Karena itulah, Indonesia dibawah Suharto konsisten menentang semua bentuk campur
tangan militer Barat di kawasan Asia Tenggara. Berakhirnya konfrontasi dan keikutsertaan
Indonesia dalam pembentukan ASEAN merupakan blessing in disguise bagi pembentukan
norma hubungan antar negara yang menentang penggunaan kekerasan (non use of force).

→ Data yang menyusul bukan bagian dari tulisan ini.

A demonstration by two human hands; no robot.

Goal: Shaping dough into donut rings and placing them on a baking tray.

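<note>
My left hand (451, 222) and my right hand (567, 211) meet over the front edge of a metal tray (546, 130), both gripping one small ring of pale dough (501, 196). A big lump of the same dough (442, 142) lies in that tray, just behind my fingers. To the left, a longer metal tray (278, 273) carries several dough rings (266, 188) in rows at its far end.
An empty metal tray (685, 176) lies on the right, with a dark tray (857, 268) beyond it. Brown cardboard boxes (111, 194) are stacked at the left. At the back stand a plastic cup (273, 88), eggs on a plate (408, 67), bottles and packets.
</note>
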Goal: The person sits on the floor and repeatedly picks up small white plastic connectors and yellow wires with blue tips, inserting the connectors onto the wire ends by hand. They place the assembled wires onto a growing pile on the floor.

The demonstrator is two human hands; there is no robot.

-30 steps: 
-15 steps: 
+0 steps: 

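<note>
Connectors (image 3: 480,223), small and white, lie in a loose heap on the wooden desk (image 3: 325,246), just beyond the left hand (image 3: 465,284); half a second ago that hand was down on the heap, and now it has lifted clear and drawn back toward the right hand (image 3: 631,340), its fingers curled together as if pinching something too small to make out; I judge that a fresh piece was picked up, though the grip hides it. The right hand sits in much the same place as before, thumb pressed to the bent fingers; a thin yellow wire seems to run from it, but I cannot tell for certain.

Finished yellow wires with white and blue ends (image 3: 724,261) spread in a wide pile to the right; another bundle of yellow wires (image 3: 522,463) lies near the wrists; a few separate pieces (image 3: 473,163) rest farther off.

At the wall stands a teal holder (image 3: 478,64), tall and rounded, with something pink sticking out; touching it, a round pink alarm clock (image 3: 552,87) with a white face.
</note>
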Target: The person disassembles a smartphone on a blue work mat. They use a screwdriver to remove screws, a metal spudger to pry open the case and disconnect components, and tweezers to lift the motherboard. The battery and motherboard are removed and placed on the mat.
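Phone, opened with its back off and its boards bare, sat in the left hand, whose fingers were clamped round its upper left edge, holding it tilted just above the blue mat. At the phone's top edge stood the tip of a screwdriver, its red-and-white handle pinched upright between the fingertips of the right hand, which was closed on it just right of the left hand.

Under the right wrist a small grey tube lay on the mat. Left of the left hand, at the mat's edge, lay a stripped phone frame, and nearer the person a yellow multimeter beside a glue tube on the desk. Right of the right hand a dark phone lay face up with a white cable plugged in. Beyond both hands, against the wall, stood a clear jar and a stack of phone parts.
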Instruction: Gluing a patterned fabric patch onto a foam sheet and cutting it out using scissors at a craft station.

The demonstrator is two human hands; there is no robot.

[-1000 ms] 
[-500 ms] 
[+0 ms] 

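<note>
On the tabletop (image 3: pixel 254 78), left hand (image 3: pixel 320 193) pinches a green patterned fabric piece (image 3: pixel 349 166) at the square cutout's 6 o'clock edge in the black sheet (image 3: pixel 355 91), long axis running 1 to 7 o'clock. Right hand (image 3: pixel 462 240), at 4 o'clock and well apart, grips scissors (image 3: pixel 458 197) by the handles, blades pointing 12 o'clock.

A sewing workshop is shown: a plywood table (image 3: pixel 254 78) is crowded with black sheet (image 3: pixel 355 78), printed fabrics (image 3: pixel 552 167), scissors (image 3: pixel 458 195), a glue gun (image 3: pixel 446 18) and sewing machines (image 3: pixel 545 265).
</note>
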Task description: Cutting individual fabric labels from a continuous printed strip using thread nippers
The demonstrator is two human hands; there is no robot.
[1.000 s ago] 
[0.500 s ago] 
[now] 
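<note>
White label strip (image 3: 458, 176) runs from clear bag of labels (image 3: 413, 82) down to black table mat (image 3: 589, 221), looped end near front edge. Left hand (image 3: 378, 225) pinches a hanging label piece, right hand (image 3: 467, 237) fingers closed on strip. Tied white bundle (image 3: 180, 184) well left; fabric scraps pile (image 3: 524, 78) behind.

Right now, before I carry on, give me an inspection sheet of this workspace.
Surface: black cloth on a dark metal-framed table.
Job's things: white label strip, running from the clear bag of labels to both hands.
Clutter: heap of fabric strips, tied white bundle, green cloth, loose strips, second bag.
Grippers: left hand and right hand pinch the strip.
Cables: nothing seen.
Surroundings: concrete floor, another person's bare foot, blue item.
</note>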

Disamping itu, pembentukan ASEAN pada hakikatnya membuka jalan bagi Indonesia
untuk mendapatkan pengaruh tanpa harus menggunakan kekerasan. Deklarasi Bangkok
yang dicetuskan 8 Agustus 1967 merupakan dasar berdirinya Association of East Asian
Nations atau ASEAN. Deklarasi Bangkok yang ditandangani oleh 5 wakil negara
pendirinya, yaitu Adam Malik (Indonesia), Tun Abdul Razak (Malaysia), Thanat Khoman
(Thailand), Narsico Ramos (Filiphina) dan Rajaratman (Singapura) merupakan bentuk
nyata pembelajaran bagi negara-negara di kawasan Asia Tenggara untuk membangun
keamanan dan meredam saling rasa curiga antar sesama negara kawasan agar kegaduhan
dan kekisruhan yang pernah dialami oleh Indonesia tidak terulang dimasa mendatang.